Momentum is growing for the trade union movement to take its anti-public sector cuts message to this year’s Conservative Party conference in Birmingham. Unite, Britain’s biggest union, is preparing to send a delegation to protest outside the conference building as proceedings open on October 3, while other unions are also planning delegations through their national [...]

by René Lavanchy
Friday, August 13th, 2010

Momentum is growing for the trade union movement to take its anti-public sector cuts message to this year’s Conservative Party conference in Birmingham. Unite, Britain’s biggest union, is preparing to send a delegation to protest outside the conference building as proceedings open on October 3, while other unions are also planning delegations through their national and branch offices.

The Right to Work campaign – supported by the National Union of Journalists, the University and College Union and the Public and Commercial Services Union, as well as Labour leadership candidate Diane Abbott – will also be holding a protest.
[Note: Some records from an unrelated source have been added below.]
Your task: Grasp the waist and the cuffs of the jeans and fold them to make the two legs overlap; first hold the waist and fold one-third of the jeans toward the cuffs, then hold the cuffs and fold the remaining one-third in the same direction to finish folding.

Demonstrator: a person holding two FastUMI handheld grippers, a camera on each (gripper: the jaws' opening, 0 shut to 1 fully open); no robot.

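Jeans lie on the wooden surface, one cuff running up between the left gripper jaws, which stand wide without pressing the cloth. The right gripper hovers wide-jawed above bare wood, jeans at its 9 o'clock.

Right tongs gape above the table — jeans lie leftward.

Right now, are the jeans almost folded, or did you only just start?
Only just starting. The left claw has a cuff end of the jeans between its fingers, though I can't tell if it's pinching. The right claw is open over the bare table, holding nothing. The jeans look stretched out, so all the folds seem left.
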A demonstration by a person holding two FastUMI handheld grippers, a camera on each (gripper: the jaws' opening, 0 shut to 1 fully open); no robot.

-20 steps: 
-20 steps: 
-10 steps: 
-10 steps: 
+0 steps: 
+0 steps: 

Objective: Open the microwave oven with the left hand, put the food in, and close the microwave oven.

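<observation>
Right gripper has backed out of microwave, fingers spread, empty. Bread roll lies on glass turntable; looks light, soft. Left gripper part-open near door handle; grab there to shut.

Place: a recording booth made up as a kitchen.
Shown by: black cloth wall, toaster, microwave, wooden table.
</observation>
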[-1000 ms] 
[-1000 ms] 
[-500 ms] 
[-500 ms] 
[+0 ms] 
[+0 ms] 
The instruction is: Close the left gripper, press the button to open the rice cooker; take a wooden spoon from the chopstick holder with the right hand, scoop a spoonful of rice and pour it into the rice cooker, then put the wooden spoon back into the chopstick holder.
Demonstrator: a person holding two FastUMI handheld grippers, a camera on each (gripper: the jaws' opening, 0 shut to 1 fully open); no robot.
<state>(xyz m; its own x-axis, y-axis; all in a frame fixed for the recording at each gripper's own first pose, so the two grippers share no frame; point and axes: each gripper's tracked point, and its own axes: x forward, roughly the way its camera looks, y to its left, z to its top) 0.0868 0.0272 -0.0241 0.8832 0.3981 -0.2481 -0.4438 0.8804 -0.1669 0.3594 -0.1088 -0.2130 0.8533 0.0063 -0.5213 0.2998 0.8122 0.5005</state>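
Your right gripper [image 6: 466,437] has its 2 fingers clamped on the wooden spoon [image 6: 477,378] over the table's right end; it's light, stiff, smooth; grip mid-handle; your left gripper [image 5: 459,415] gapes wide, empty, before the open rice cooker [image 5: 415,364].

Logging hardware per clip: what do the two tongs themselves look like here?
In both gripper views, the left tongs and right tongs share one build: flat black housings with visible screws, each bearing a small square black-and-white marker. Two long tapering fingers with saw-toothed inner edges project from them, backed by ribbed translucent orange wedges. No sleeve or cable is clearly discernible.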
The “big three” unions are close to agreeing a position on campaigning against the cuts at next month’s TUC Congress. Unison is preparing to support motions brought by Unite and the GMB, which would commit them to a “co-ordinated campaign across the labour movement and local communities for progressive means of ensuring the recovery”.

But the major unions have yet to agree dates for national demonstrations on which they will join each other. The PCS supports a day of action on October 20, the day Chancellor George Osborne presents the Comprehensive Spending Review, when he is expected to announce further cuts to public spending.

Unite proposes to send 3,500 activists to London the day before, while the TUC’s general council has planned joint action for March. Both Unite and Unison are expected to support a demonstration in Brussels called by the European Trade Union Confederation.

The Chartered Institute of Personnel and Development recently estimated that public sector job losses could reach 750,000 as a result of planned departmental spending cuts. Meanwhile, a coalition of unions has promised to survey the entire population of Jersey in order to gauge support for cuts.

Unite, the National Union of Teachers, the Communication Workers Union and seven others are hoping to find opposition to treasury minister Philip Ozouf’s plans to permanently cut £50 million from budgets by 2013. All public sector workers have been offered redundancy as part of the exercise.